The man in the elevator was film producer Howard Gottfried (The Hospital, Network), and when he told Hurt that the script was by Chayefsky, Hurt couldn't wait to read it — though he swore that he still wouldn't want to be in the movie.

“I sat down in a Cuban coffee shop up on 78th and Amsterdam,” Hurt says, “and I couldn't stop reading it and I couldn't stop weeping, and for a long time, I couldn't stand up.” Meetings followed, at which Hurt worked to convince Gottfried, Chayefsky, and Arthur Penn (Bonnie and Clyde), who was then planning to direct, that they had to make the movie but with another actor. “I knew myself,” Hurt says. “I was too thin-skinned for the personal exposure actors get from doing a film.” Finally, Gottfried (or maybe it was Chayefsky?) said, “We'll do it if you will.”

And so they did, and soon Hurt was riding a decadelong streak of films — Body Heat, The Big Chill, Kiss of the Spider Woman, Children of a Lesser God, Broadcast News and The Accidental Tourist — that were not only successful, but also really, really good. At first, Hurt tended to play men who were full to bursting with feeling and theory — he always seemed to be bending his long, lanky frame a bit forward, as if to be heard more clearly. By decade's end, portraying the adverse of those eager youths, Hurt held himself more rigidly, as if his characters had learned that it's best to keep their distance from the world.

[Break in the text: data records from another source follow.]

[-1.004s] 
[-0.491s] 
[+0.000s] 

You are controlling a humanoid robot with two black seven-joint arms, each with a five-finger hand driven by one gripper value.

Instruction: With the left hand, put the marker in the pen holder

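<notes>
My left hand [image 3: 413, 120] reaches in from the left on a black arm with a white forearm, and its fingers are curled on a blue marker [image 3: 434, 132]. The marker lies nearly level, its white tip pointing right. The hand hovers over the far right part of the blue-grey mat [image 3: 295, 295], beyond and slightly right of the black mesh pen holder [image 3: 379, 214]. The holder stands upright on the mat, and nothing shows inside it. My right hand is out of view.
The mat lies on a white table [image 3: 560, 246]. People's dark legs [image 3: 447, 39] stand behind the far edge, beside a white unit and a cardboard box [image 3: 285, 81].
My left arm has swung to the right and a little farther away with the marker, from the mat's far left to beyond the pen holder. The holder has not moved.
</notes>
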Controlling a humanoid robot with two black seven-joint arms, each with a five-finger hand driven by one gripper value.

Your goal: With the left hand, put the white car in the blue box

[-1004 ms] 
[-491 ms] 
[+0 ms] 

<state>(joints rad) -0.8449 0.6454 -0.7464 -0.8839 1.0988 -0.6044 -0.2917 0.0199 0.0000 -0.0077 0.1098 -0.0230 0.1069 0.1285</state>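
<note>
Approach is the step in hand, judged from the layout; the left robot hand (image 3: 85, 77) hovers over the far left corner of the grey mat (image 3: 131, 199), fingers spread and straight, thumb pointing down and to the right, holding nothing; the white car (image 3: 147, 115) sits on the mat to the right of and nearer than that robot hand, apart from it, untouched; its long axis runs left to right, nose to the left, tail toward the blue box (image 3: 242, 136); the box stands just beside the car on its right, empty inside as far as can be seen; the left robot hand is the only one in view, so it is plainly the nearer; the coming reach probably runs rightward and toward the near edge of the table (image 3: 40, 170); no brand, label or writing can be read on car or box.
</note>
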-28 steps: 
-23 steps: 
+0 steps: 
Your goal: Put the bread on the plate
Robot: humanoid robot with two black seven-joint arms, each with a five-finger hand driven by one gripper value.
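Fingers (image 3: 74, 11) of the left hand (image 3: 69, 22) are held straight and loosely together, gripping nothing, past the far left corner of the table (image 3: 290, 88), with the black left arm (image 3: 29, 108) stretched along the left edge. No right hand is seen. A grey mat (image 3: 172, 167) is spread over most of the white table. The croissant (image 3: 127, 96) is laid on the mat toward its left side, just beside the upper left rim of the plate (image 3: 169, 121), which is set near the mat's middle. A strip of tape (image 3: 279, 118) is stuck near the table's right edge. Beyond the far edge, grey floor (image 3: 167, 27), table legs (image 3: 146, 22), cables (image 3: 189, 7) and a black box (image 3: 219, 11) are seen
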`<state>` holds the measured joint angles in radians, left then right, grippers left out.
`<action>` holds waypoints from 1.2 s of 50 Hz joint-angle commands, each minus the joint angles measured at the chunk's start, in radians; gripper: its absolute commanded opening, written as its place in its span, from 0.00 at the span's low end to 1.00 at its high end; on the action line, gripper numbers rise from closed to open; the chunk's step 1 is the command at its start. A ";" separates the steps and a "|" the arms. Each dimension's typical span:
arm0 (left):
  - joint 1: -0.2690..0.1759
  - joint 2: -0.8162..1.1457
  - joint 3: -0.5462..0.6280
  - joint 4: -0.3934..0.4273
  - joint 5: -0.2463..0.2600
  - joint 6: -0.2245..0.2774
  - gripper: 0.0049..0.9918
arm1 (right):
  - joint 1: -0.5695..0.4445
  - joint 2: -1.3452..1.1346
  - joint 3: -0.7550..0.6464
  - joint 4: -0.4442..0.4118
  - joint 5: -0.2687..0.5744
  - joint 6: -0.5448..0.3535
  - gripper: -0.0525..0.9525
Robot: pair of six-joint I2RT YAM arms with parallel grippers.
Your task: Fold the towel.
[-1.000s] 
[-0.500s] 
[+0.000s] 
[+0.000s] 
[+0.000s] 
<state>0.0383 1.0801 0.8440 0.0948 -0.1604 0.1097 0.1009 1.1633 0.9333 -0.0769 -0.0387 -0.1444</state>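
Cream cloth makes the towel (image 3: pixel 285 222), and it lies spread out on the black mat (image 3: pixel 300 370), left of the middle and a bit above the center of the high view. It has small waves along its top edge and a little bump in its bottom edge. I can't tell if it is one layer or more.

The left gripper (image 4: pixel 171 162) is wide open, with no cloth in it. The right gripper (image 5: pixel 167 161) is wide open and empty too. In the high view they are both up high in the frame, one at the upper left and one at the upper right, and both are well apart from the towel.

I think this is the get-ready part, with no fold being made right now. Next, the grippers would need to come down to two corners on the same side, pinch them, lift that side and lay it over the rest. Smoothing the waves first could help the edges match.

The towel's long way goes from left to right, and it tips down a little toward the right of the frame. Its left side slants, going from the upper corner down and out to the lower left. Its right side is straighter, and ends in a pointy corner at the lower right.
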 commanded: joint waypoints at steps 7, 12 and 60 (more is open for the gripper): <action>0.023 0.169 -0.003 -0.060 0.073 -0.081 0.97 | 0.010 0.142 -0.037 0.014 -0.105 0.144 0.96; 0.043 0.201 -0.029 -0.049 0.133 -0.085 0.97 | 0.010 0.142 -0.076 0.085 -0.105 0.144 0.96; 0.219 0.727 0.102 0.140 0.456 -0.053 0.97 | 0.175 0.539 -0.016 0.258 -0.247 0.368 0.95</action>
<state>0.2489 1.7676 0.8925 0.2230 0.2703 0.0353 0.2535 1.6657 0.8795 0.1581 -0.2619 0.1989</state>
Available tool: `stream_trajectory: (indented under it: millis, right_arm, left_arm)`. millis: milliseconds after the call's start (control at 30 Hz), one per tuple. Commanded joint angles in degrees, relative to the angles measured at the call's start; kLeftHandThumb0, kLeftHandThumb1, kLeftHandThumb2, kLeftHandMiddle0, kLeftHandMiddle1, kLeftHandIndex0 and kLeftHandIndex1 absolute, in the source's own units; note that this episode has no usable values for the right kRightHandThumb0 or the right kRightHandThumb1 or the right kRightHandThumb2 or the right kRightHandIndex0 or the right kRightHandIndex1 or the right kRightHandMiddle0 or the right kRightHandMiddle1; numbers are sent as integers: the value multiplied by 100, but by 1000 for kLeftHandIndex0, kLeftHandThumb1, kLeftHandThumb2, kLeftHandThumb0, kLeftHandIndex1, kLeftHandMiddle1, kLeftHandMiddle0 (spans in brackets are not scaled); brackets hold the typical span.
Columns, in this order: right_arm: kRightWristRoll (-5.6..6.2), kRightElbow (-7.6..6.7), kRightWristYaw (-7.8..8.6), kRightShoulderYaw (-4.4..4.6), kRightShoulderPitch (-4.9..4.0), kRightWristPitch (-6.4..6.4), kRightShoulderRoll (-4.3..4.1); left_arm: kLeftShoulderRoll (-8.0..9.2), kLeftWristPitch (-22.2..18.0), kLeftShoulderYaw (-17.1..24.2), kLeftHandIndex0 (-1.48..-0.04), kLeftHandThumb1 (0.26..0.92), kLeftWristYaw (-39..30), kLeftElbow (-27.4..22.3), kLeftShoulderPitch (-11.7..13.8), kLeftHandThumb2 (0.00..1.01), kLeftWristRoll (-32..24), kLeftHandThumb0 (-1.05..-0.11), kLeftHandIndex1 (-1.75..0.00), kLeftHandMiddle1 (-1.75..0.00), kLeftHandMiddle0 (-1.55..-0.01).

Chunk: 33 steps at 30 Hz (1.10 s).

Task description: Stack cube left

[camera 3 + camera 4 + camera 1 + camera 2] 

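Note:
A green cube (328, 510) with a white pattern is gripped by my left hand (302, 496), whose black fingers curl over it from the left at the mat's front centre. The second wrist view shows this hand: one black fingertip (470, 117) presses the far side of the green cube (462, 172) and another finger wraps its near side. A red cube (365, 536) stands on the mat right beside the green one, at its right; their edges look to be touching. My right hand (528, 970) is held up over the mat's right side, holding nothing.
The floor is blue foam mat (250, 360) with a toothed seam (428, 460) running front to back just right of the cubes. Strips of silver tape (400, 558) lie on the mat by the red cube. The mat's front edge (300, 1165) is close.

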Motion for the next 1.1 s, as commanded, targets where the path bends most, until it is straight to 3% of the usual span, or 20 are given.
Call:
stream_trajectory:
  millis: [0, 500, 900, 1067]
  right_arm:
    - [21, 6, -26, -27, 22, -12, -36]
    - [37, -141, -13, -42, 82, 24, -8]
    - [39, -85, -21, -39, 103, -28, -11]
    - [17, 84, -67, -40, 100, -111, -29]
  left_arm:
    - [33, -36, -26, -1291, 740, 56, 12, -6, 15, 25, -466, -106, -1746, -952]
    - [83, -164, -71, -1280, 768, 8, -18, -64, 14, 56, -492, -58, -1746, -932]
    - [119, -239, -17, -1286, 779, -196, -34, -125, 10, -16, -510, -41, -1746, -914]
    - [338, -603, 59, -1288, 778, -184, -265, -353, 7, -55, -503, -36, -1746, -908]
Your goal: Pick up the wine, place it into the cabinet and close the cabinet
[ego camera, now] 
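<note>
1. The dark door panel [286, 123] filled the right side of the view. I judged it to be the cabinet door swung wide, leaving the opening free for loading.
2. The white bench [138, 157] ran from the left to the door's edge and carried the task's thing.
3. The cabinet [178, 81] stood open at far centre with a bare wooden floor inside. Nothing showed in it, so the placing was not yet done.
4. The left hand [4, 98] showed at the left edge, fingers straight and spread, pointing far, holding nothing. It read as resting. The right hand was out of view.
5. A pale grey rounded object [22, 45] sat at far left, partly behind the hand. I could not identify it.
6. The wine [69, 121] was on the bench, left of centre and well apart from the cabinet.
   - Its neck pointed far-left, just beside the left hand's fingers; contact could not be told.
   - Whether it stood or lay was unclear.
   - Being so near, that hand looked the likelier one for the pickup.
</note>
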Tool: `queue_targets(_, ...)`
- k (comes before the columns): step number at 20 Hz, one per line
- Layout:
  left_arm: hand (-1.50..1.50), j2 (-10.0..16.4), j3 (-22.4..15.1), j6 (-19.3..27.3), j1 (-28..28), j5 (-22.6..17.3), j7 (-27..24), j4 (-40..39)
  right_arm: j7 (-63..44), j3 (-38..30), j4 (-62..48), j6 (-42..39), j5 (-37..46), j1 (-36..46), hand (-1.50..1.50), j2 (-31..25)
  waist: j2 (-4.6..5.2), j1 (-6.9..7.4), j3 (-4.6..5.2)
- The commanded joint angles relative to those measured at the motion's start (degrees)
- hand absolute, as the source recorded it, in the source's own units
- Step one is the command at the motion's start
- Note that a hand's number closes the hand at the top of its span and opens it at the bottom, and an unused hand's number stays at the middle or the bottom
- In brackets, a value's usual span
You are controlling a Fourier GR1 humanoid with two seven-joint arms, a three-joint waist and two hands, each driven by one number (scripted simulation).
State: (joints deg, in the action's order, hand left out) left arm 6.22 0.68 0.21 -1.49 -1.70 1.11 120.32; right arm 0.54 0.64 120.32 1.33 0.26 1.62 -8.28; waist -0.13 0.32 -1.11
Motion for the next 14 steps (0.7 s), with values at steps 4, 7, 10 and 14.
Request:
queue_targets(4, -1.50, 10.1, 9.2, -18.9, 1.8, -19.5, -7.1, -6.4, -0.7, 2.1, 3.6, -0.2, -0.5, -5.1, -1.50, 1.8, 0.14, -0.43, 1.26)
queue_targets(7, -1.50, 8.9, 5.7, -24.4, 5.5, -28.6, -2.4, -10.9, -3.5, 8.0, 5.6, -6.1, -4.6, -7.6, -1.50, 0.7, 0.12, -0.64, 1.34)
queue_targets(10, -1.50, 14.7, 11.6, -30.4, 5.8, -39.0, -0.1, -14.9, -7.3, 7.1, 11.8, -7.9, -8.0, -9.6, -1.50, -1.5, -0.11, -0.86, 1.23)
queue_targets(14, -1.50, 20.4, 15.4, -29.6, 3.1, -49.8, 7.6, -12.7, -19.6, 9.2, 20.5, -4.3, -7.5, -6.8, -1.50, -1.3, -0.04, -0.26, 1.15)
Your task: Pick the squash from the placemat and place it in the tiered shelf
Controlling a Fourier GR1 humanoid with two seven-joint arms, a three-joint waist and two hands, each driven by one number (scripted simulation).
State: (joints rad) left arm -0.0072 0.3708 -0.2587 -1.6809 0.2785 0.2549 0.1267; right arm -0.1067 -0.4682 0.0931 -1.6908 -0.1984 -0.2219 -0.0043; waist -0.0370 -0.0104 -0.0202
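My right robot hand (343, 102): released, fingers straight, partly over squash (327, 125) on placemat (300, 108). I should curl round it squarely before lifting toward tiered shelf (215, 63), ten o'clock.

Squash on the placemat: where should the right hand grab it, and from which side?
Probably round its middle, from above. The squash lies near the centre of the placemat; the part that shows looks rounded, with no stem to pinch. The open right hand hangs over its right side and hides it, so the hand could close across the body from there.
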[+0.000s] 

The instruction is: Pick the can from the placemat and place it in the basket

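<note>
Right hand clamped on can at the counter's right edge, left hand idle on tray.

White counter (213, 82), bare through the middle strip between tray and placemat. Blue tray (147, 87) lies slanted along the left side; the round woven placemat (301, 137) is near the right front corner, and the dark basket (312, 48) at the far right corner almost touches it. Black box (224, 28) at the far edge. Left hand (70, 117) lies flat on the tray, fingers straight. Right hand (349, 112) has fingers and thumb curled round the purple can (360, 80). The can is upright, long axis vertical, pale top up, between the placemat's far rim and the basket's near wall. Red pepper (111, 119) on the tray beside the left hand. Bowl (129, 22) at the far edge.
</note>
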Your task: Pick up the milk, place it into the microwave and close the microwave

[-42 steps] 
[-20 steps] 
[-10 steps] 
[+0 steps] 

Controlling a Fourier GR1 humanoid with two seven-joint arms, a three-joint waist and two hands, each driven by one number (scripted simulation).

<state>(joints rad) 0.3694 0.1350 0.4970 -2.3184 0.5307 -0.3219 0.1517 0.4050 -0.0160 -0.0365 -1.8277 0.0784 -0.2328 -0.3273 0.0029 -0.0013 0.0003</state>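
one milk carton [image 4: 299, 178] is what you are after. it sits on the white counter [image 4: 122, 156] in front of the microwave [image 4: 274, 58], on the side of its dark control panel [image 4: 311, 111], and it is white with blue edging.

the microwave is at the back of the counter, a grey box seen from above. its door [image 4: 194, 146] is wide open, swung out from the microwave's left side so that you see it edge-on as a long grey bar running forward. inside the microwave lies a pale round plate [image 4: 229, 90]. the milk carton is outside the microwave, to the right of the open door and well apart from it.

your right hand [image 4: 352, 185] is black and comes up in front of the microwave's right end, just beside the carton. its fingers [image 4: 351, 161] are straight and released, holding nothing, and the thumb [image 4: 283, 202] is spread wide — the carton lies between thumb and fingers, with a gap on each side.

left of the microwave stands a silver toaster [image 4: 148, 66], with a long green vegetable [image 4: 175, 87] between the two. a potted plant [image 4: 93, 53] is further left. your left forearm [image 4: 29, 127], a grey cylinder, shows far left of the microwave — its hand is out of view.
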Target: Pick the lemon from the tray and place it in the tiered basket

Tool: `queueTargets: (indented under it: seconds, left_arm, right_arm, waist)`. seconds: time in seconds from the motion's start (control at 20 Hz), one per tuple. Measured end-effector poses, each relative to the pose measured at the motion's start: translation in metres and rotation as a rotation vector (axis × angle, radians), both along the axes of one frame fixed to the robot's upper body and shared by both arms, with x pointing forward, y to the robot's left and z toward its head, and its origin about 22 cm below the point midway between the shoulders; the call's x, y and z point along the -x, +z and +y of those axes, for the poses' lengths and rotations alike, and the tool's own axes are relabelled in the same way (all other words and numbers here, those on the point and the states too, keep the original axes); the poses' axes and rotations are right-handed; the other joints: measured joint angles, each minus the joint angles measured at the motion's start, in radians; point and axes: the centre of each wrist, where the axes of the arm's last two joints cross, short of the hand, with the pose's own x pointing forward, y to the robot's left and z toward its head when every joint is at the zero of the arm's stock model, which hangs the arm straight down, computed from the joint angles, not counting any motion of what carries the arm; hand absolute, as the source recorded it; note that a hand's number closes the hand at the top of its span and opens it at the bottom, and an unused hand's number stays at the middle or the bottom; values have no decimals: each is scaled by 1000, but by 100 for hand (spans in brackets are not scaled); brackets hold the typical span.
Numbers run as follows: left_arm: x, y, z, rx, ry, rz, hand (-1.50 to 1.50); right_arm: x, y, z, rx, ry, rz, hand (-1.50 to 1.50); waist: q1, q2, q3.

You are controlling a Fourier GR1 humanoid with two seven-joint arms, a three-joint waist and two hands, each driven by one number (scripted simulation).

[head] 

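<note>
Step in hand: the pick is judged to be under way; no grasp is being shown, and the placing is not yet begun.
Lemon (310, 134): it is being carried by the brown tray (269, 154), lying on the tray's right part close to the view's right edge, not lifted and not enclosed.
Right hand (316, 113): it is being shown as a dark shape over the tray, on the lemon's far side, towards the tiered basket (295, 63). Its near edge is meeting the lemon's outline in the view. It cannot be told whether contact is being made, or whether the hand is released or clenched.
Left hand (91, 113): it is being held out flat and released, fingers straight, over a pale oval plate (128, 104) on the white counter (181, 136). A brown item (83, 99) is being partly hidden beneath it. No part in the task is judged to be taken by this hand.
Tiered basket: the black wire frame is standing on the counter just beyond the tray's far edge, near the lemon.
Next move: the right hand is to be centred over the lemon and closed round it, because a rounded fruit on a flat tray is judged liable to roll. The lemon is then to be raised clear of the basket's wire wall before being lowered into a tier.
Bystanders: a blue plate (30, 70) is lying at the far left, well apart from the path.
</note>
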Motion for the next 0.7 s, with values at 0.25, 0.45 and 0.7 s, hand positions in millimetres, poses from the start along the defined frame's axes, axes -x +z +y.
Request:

For Hurt, each of those films worked because he never forgot the lessons of Chayefsky and Penn: Trust the words on the page, and rehearse, rehearse, rehearse. “I don't know why people don't understand the formula,” Hurt laments, “but that's the formula. We had two weeks of rehearsal on The Yellow Handkerchief and I think the power of the film lies in what we learned in those two weeks.”

When I wonder aloud about Hurt's slow and occasionally bumpy transition from leading-man roles to what are euphemistically called “character roles” (such as that part in Damages), Hurt makes it clear that he's stopped worrying about such things, if he ever did.

“I don't see any point in setting out to be a movie star. It's a subsidiary condition, a sideline. Stardom is not a fact of my existence as an actor. What enthralls me is where the character is coming from, not what they look like when they get there. What they look like is taken care of as you go back upriver and locate their origins. Taking that journey is the joy of it for me. When I'm working like that, I'm really happy.”